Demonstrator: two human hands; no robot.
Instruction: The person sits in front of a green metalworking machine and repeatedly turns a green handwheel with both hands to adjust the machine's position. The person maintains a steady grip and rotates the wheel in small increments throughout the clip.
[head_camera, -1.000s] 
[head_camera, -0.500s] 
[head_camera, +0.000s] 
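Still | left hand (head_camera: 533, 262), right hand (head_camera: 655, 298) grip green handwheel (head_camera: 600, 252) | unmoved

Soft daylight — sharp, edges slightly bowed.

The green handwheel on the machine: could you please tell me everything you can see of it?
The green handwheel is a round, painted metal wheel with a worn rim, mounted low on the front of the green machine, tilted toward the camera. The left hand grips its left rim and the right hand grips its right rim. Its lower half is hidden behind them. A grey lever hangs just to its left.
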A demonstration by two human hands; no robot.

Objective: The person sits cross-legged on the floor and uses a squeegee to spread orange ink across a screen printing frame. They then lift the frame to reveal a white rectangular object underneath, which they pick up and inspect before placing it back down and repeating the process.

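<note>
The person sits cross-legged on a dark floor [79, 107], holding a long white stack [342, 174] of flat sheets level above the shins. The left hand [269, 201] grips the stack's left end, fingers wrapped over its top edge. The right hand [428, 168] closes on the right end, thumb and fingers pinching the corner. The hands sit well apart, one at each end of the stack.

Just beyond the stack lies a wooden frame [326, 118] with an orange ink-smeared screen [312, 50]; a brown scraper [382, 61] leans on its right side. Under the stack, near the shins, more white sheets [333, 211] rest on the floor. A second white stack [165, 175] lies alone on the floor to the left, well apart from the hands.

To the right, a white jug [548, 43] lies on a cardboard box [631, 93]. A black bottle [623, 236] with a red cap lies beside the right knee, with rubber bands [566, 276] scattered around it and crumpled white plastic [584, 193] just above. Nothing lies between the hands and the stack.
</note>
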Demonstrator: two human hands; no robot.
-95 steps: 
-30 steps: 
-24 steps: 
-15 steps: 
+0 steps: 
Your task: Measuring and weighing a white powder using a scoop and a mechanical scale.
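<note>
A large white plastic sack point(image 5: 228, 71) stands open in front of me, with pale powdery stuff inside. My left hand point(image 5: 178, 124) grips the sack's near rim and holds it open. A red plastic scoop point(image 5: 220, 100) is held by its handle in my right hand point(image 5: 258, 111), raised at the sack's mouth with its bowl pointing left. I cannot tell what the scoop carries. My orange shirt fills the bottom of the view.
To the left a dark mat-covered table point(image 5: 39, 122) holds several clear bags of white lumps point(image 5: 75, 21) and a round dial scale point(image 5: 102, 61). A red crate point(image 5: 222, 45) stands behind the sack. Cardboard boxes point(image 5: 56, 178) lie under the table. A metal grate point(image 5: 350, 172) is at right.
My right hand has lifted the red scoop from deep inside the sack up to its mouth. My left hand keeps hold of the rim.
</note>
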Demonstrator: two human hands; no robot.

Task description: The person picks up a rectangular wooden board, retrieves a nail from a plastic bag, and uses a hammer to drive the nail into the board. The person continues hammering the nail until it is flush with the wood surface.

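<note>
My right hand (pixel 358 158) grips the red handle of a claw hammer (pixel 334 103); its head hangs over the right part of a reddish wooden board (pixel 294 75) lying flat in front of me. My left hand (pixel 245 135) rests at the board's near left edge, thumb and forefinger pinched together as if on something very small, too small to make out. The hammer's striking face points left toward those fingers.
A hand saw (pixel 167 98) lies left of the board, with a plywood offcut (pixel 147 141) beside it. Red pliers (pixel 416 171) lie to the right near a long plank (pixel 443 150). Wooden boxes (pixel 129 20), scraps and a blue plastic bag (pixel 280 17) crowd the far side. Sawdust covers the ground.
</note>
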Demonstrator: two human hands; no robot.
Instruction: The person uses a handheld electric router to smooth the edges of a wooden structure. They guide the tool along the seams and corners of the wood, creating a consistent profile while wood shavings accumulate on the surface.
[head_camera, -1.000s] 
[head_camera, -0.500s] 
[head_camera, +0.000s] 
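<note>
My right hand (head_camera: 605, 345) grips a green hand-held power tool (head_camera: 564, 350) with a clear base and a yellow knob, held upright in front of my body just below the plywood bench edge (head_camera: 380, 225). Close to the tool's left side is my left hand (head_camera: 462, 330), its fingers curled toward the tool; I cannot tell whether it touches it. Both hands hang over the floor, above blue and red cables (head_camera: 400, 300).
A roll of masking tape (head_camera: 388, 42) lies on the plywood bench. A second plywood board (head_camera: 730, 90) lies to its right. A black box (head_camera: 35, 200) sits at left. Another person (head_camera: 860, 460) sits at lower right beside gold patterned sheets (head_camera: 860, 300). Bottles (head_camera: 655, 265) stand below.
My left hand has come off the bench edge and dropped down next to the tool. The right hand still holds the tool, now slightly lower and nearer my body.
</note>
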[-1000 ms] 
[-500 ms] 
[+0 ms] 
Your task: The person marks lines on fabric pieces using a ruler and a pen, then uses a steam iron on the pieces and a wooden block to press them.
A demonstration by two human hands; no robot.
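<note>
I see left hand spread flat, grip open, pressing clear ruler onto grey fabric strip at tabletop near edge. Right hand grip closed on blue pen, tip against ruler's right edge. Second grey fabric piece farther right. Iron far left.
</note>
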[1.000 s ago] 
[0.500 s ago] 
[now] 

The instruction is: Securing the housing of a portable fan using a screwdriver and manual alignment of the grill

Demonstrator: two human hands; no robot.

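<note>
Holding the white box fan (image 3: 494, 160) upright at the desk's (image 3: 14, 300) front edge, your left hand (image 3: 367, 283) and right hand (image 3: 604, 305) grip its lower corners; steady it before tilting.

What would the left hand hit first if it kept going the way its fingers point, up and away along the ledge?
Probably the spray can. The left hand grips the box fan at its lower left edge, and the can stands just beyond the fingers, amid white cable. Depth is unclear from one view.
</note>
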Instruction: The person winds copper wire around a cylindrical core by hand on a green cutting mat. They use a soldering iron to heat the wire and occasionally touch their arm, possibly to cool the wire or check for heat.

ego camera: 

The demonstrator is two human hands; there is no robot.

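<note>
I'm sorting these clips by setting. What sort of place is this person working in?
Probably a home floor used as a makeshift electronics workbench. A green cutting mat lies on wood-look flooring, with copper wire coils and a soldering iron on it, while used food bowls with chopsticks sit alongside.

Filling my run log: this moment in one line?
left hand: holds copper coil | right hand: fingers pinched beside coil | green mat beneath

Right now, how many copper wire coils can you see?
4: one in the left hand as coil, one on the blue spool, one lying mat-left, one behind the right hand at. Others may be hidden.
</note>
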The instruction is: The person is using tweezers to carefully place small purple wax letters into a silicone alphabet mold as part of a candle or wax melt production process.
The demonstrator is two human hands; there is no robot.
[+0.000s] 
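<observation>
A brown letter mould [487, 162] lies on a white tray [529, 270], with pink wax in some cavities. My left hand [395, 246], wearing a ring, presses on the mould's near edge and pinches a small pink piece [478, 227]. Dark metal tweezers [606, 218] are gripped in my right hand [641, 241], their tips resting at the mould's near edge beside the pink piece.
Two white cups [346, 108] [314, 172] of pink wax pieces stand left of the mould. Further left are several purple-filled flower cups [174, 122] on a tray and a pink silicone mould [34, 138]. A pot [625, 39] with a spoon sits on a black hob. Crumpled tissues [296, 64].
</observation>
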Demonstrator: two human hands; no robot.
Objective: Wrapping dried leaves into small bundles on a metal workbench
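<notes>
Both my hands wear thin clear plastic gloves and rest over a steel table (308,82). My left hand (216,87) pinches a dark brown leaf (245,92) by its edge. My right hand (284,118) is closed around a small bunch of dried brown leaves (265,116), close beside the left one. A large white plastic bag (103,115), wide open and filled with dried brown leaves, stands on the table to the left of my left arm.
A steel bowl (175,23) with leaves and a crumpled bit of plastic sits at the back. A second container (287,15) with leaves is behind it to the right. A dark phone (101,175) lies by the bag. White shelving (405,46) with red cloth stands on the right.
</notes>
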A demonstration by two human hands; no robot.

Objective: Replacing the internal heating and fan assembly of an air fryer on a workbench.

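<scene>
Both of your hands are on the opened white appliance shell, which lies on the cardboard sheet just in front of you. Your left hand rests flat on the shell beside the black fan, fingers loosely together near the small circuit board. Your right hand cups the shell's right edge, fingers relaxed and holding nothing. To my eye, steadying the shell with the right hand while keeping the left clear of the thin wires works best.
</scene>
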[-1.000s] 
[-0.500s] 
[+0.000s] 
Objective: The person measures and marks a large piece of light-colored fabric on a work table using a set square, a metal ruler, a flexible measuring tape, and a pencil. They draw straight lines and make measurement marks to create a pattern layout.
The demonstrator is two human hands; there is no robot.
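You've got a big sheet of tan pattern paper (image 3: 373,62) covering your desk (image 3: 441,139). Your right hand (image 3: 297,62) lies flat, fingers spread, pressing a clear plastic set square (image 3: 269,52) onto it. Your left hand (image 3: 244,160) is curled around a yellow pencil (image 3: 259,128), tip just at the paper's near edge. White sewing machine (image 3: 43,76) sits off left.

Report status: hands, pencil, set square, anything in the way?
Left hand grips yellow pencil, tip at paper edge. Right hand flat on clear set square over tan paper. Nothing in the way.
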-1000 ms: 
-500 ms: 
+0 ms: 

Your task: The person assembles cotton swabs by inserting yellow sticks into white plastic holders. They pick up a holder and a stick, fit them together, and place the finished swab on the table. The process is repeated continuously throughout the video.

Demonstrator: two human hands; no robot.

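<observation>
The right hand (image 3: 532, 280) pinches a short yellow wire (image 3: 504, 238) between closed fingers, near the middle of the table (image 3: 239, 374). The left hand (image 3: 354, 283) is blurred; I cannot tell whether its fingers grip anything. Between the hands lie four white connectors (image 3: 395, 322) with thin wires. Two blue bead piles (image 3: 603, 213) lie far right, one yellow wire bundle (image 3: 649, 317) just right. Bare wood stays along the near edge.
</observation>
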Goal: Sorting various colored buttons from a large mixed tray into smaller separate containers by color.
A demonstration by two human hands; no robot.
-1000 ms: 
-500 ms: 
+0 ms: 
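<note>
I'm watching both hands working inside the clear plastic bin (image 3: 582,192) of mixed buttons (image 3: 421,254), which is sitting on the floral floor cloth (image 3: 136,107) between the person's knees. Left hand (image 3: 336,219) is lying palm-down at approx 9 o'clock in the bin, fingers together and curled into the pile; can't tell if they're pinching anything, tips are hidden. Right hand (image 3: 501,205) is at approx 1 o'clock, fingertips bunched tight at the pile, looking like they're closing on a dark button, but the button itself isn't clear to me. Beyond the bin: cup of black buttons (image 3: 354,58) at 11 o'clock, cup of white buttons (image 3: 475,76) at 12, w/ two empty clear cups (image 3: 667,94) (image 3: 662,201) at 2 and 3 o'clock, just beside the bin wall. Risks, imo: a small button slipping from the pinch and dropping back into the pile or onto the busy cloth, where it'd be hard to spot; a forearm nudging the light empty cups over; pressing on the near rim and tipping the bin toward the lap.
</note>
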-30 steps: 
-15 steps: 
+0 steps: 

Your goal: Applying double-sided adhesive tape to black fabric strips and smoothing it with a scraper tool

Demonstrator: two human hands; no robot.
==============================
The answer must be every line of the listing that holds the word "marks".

Your task: The person marks lines on fabric pieces using a ruler and a pen, then uses a steam iron on the pieces and a wooden block to press them.
Objective: The person measures and marks a large piece of light-colored fabric on a work table using a set square, a metal ruler, a flexible measuring tape, and a pencil. They draw straight lines and make measurement marks to create a pattern layout.

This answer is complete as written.